August 30, 2023 12:13 pm Comments

Digital Currency Group (DCG) was widely reported to have reached a deal with its creditors. …

Despite earlier reports, DCG’s creditors now say that the plan proposed by Digital Currency Group is ‘wholly insufficient’…

The creditors cite shortcomings in both the principal amount owed, as well as sufficient interest for lending the credit in the first place. …

CoinDesk reports: “Earlier this week, Genesis and DCG announced a tentative deal over how to treat $1 billion+ in loans. Not so fast, say some Genesis creditors.”


CEO and Financial advisor Ram Ahluwalia laid out the terms of the proposed DCG-creditor deal:

“- This looks like a great deal for DCG and a bad deal for creditors. No wonder they dropped this the last week of summer…

– DCG is still on the hook to pay $1.1 Bn. But instead of 10 years, payments are made earlier – 7 years. There is no market based interest rate like we saw in the Feb deal

– On the $630 MM May Payments, it looks like there is Principal Forgiveness. I don’t see how the payment plan sums up to the $630 MM. Why is DCG not responsible for paying back what it owes plus a penalty rate of interest?

– DCG pays a Forbearance fee of 0.375%. That’s egregious.

-DCG gets to avoid Ch 11 by paying a nominal fee. That fee is less than a new loan origination fee…

-Why isn’t there a penalty rate of interest? DCG pays a fee and gets to waive principal in excess of the fee – and gets a below market rate of interest?

– DCG is defaulting on a loan obligation, pays a small one-time fee, and gets to refinance its loans at below market rate

– The Term Sheet Proposal from Feb was better. In that deal, creditors had an equity stake in DCG OR could insist on debt repayment.

– The distributions to Genesis creditors do not provide adequate compensation for the Time Value of Money. Getting to a 90% distribution in 7 years with rates at 5% is similar to getting a distribution of 50% when you account for the opportunity cost of capital

– There is no DCG ‘kicker’ contemplated here. This is framed as ‘DCG Contributions’ – it is really a refinancing of DCG. I don’t see what DCG has contributed that is incremental to what they contractually owe.

Disclaimer: I spent all of 5 mins looking at the terms while on holiday. I figured a quick reaction may have some value and enable crowdsourcing to focus.

Here’s what I would ask Moelis and the other bankers to do:

1) Show a side-by-side of the payouts by creditor class comparing this deal and the Feb deal

2) Confirm DCG is not offering any ‘kicker’ such as equity upside in DCG

3) What are the implied interest rates DCG is paying on these loans? Confirm that DCG is not paying 10%+ interest on the $1.1 Bn note (only the maturities were brought in)

Is DCG paying back less than the total amount it borrowed from Genesis?

4) What ‘kicker’ is Gemini Earn contributing above and beyond what’s stated in the proposal?

5) Release the findings of the Cleary Gottlieb internal investigation. It was due in March…

6) Offer a Public Q&A session

I an disappointed that this is the result of endless mediation extensions.

Then they drop this in the last week of Summer to avoid public scrutiny?

I would be pissed as a Genesis creditor…

What am I missing?”


CoinDesk initially reported:

To satisfy DCG’s existing liabilities of approximately $630 million in unsecured loans due in May 2023 and $1.1 billion under an unsecured promissory note due in 2032, a new partial repayment agreement was agreed on.

The repayment would be done in two tranches – approximately $328.8 million with a two-year maturity and $830 million with a 7-year maturity.

SMC Report confirmed: “DCG intends to make four installment payments totaling $275M to settle the claims of Genesis creditors.”

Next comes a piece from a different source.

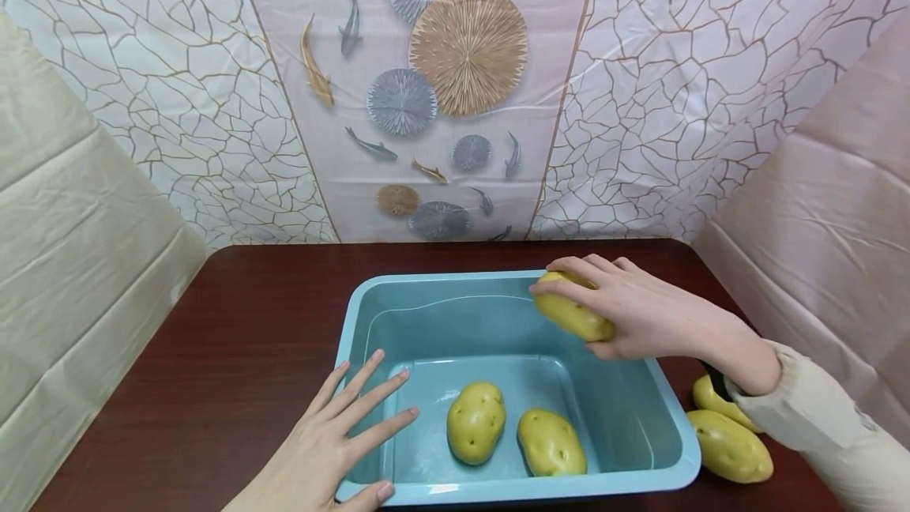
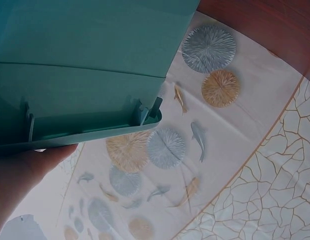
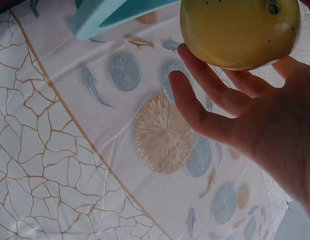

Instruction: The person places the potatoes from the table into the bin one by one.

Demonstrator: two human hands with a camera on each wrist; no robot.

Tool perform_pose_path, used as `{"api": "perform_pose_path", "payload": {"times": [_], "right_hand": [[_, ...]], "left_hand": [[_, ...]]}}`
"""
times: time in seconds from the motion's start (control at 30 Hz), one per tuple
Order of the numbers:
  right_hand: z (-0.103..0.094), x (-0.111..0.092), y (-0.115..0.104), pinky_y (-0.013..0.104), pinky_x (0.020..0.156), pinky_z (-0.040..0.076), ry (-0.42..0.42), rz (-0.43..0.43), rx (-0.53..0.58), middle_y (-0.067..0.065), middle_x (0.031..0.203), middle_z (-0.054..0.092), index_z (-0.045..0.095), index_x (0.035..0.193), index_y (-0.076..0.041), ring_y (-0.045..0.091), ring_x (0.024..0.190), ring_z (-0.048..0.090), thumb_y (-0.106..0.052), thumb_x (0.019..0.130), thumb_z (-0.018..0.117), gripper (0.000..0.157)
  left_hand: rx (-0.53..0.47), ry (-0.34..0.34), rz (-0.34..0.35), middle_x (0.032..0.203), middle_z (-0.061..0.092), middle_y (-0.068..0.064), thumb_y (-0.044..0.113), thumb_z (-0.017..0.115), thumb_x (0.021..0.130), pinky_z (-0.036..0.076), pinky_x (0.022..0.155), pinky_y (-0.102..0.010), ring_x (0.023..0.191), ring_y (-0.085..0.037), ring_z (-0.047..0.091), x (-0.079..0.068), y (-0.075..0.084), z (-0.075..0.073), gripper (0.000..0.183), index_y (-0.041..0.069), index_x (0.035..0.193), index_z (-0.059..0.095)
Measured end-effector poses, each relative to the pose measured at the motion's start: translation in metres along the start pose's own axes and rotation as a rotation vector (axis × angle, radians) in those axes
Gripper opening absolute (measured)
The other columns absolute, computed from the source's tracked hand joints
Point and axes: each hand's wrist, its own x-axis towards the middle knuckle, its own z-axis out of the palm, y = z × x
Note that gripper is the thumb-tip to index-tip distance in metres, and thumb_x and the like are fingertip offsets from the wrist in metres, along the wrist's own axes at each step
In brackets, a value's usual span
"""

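Observation:
My right hand [image 1: 626,310] grips a yellow potato [image 1: 572,308] over the far right part of a blue plastic basin [image 1: 519,494]. In the right wrist view the same potato [image 3: 239,30] sits against the curled fingers [image 3: 209,85]. My left hand [image 1: 330,437] has its fingers spread over the basin's near left rim, the thumb at the front edge. The left wrist view shows the basin's outer wall [image 2: 85,35] and part of the left hand [image 2: 30,175] at its rim. Inside the basin lie two potatoes, one left [image 1: 476,423] and one right [image 1: 551,442].
Two more potatoes, one nearer [image 1: 731,446] and one behind it [image 1: 721,401], lie right of the basin, partly under the right sleeve [image 1: 810,401]. The dark red table [image 1: 235,354] extends left. A patterned cloth [image 1: 441,141] hangs behind, with pale cloth along both sides.

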Motion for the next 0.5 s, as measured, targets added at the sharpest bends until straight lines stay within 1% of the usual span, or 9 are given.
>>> {"api": "perform_pose_path", "payload": {"times": [0.27,0.5], "right_hand": [[0.005,0.005,0.001,0.028,0.07,0.033,-0.05,0.007,0.011,-0.002,0.128,0.041,0.041,0.128,-0.03,0.012,0.103,0.041,-0.023,0.06,0.076,0.076],[0.012,0.009,0.004,0.028,0.068,0.032,-0.05,-0.006,-0.02,0.0,0.125,0.043,0.042,0.126,-0.031,0.014,0.102,0.042,-0.022,0.059,0.076,0.075]], "left_hand": [[0.0,-0.004,-0.002,0.145,0.03,-0.005,0.049,0.039,0.089,-0.005,0.111,-0.039,0.136,-0.033,0.018,0.0,0.0,0.0,0.052,0.023,0.133,0.042],[0.0,0.002,-0.001,0.145,0.031,-0.005,0.05,0.038,0.089,-0.005,0.111,-0.039,0.135,-0.034,0.019,0.0,0.0,0.0,0.051,0.023,0.133,0.042]]}}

According to documents, DCG’s creditors slammed the deal on several grounds:

“The Debtors and UCC fail to explain how these amounts approach fair value in a standalone restructuring of the DCG Loans and the promissory note, let alone, simultaneously serving as a settlement of the valuable Estate Claims against DCG and its directors and officers on account of, among other things, (a) preference claims potentially valued in the hundreds of millions of dollars, (b) fraud, (c) alter ego liability for the creditors* claims, and more.”

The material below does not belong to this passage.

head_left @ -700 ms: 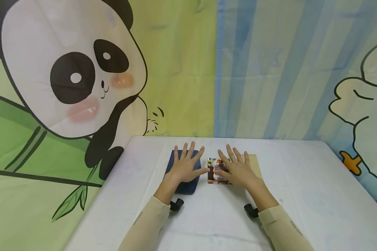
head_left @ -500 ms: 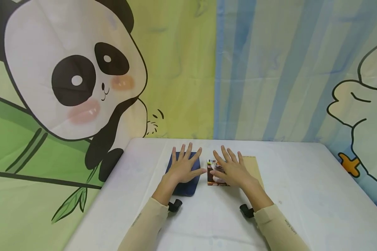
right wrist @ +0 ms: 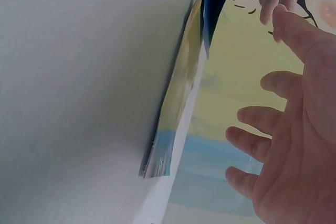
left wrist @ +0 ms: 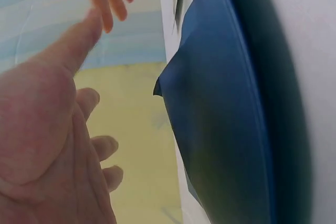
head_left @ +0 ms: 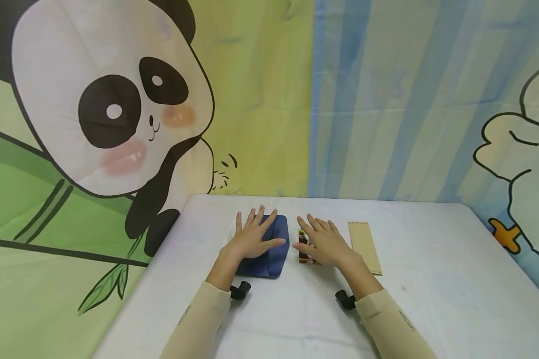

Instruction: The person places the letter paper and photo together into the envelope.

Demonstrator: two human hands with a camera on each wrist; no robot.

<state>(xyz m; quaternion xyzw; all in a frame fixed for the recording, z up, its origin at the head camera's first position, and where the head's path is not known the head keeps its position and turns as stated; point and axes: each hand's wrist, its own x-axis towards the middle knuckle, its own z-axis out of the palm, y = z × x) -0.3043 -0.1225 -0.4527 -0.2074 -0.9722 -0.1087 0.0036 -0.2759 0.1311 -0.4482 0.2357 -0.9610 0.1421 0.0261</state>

Coin Telegraph provided this critical update:

The lenders argued that the debtors and UCC are “unwilling to comply with their fiduciary obligations” to maximize creditor recoveries, arguing that they are instead trying to put the base behind them. The filing added:

“The Ad Hoc Group, which includes dozens of creditors for whom these assets are critical, does not have such luxury and cannot support the proposed terms of the plan update which permit DCG to walk away untouched and, in fact, paying less than already committed.”